Copy out the records so that each line matches the original.

## Records shown:
>>
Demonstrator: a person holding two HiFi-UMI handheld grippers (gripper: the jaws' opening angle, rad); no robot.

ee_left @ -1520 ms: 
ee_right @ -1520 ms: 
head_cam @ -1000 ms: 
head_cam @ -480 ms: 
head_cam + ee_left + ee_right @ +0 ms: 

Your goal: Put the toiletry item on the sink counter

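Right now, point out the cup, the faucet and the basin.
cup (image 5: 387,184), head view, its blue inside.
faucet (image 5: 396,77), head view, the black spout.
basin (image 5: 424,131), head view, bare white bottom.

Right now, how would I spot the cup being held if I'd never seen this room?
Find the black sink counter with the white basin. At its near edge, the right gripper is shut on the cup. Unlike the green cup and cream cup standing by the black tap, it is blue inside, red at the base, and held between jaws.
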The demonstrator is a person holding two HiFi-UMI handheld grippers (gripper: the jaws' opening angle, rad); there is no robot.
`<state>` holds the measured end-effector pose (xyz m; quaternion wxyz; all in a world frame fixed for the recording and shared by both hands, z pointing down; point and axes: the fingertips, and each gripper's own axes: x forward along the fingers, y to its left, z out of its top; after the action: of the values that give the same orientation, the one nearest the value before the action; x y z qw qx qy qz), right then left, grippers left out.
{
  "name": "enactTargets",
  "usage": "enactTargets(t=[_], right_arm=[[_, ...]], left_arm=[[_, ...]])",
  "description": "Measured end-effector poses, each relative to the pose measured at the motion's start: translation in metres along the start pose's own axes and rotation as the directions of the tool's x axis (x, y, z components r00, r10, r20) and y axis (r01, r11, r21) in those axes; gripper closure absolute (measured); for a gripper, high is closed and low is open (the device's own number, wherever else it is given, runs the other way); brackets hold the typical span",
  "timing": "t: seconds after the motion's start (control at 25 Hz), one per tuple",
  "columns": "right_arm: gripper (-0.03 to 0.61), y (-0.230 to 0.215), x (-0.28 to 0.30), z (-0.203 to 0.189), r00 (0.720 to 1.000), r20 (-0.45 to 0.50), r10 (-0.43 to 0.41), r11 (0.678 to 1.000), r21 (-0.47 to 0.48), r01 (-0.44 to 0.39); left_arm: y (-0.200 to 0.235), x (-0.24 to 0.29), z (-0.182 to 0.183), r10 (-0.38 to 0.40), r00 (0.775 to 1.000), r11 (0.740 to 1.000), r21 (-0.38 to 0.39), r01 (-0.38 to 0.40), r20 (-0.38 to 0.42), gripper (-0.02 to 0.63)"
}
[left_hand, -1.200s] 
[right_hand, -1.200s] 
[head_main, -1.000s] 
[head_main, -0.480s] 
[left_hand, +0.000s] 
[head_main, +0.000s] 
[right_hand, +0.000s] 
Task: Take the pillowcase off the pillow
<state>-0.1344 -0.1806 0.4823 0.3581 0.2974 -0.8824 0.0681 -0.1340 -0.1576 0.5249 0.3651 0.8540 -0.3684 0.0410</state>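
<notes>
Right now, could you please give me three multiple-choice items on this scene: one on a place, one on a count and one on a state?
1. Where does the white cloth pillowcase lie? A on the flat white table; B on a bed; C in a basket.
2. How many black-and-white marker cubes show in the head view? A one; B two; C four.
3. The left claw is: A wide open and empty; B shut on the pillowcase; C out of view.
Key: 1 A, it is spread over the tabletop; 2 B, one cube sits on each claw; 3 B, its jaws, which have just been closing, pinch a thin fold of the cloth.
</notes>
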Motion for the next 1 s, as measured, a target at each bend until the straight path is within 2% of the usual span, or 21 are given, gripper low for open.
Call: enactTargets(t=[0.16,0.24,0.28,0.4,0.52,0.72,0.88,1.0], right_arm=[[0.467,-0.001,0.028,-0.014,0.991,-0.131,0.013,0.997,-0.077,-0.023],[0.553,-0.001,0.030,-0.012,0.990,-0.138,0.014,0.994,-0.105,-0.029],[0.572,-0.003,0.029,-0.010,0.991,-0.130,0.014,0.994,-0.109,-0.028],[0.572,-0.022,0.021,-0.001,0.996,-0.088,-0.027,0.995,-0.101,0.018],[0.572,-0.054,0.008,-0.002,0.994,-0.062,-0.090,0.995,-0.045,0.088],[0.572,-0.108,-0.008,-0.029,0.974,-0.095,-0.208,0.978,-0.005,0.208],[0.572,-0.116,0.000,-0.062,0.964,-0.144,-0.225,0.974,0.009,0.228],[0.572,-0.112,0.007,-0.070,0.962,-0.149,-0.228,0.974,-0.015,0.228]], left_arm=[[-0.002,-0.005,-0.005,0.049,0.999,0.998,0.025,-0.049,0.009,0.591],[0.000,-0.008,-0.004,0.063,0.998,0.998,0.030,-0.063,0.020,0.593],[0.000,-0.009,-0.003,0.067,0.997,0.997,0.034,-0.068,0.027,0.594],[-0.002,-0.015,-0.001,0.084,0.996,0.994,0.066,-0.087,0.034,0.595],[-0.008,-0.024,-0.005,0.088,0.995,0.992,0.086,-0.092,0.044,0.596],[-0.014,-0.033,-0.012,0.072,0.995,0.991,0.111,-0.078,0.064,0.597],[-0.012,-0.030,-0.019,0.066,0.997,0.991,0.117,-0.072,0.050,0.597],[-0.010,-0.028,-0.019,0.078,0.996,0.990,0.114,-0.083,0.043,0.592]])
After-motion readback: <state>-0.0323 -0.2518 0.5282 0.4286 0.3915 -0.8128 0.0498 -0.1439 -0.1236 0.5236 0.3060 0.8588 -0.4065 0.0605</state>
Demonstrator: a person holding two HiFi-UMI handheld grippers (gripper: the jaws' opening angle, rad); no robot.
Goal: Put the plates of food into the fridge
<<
## Solved exercise:
Demonstrator: a person holding two HiFi-UMI handheld grippers (gripper: the jaws' opening angle, rad); no robot.

ee_left @ -1520 ms: 
ee_right @ -1520 ms: 
head_cam @ -1000 ms: 
head_cam @ -480 ms: 
head_cam + ee_left + ee_right @ +0 ms: 

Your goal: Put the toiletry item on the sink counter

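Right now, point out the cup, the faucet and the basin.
cup (image 5: 387,184), head view, its blue inside.
faucet (image 5: 396,77), head view, the black spout.
basin (image 5: 424,131), head view, bare white bottom.

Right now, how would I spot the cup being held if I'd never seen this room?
Find the black sink counter with the white basin. At its near edge, the right gripper is shut on the cup. Unlike the green cup and cream cup standing by the black tap, it is blue inside, red at the base, and held between jaws.
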The demonstrator is a person holding two HiFi-UMI handheld grippers (gripper: the jaws' opening angle, rad); there is no robot.
`<state>` holds the measured end-effector pose (xyz m; quaternion wxyz; all in a world frame fixed for the recording and shared by both hands, z pointing down; point and axes: the fingertips, and each gripper's own axes: x forward along the fingers, y to its left, z out of its top; after the action: of the values that give the same orientation, the one nearest the value before the action; x y z qw qx qy qz), right then left, grippers left out.
{
  "name": "enactTargets",
  "usage": "enactTargets(t=[_], right_arm=[[_, ...]], left_arm=[[_, ...]])",
  "description": "Measured end-effector poses, each relative to the pose measured at the motion's start: translation in metres along the start pose's own axes and rotation as the directions of the tool's x axis (x, y, z components r00, r10, r20) and y axis (r01, r11, r21) in those axes; gripper closure absolute (measured); for a gripper, high is closed and low is open (the device's own number, wherever else it is given, runs the other way); brackets hold the typical span",
  "timing": "t: seconds after the motion's start (control at 25 Hz), one per tuple",
  "columns": "right_arm: gripper (-0.03 to 0.61), y (-0.230 to 0.215), x (-0.28 to 0.30), z (-0.203 to 0.189), r00 (0.720 to 1.000), r20 (-0.45 to 0.50), r10 (-0.43 to 0.41), r11 (0.678 to 1.000), r21 (-0.47 to 0.48), r01 (-0.44 to 0.39); left_arm: y (-0.200 to 0.235), x (-0.24 to 0.29), z (-0.182 to 0.183), r10 (-0.38 to 0.40), r00 (0.775 to 1.000), r11 (0.740 to 1.000), r21 (-0.38 to 0.39), r01 (-0.38 to 0.40), r20 (-0.38 to 0.42), gripper (-0.02 to 0.63)"
}
[left_hand, -1.200s] 
[right_hand, -1.200s] 
[head_main, -1.000s] 
[head_main, -0.480s] 
[left_hand, +0.000s] 
[head_main, +0.000s] 
[right_hand, +0.000s] 
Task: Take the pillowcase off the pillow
<state>-0.1344 -0.1806 0.4823 0.3581 0.2974 -0.8824 0.0681 -0.1340 -0.1576 0.5249 0.3651 0.8540 -0.3684 0.0410</state>
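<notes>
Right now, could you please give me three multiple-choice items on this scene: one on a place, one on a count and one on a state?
1. Where does the white cloth pillowcase lie? A on the flat white table; B on a bed; C in a basket.
2. How many black-and-white marker cubes show in the head view? A one; B two; C four.
3. The left claw is: A wide open and empty; B shut on the pillowcase; C out of view.
Key: 1 A, it is spread over the tabletop; 2 B, one cube sits on each claw; 3 B, its jaws, which have just been closing, pinch a thin fold of the cloth.
</notes>
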Motion for the next 1 s, as measured, a target at each bend until the straight path is within 2% of the usual span, or 21 are given, gripper low for open.
Call: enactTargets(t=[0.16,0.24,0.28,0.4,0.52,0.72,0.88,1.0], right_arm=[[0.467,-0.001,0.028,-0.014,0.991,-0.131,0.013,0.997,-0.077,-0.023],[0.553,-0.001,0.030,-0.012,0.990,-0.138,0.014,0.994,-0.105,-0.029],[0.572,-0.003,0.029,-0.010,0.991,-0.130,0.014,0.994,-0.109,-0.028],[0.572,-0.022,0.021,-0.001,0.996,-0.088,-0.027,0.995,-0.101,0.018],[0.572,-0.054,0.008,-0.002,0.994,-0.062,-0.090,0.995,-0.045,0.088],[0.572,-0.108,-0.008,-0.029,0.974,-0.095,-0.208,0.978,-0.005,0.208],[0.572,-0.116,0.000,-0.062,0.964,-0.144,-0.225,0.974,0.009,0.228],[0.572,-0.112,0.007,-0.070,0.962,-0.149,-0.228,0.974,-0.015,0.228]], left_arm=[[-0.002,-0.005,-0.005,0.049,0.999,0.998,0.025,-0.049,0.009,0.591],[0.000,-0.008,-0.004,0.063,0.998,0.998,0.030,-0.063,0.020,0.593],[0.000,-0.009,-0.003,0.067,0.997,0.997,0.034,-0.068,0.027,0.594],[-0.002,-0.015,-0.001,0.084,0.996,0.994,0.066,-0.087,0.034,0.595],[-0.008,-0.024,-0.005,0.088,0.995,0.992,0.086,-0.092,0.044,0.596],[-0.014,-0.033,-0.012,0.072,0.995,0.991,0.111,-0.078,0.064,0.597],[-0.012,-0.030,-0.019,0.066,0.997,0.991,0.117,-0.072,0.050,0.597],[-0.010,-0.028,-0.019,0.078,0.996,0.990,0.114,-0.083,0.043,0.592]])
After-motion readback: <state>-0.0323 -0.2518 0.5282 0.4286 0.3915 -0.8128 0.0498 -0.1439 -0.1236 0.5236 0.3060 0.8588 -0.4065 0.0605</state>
Demonstrator: a person holding two HiFi-UMI handheld grippers (gripper: the jaws' opening angle, rad); no robot.
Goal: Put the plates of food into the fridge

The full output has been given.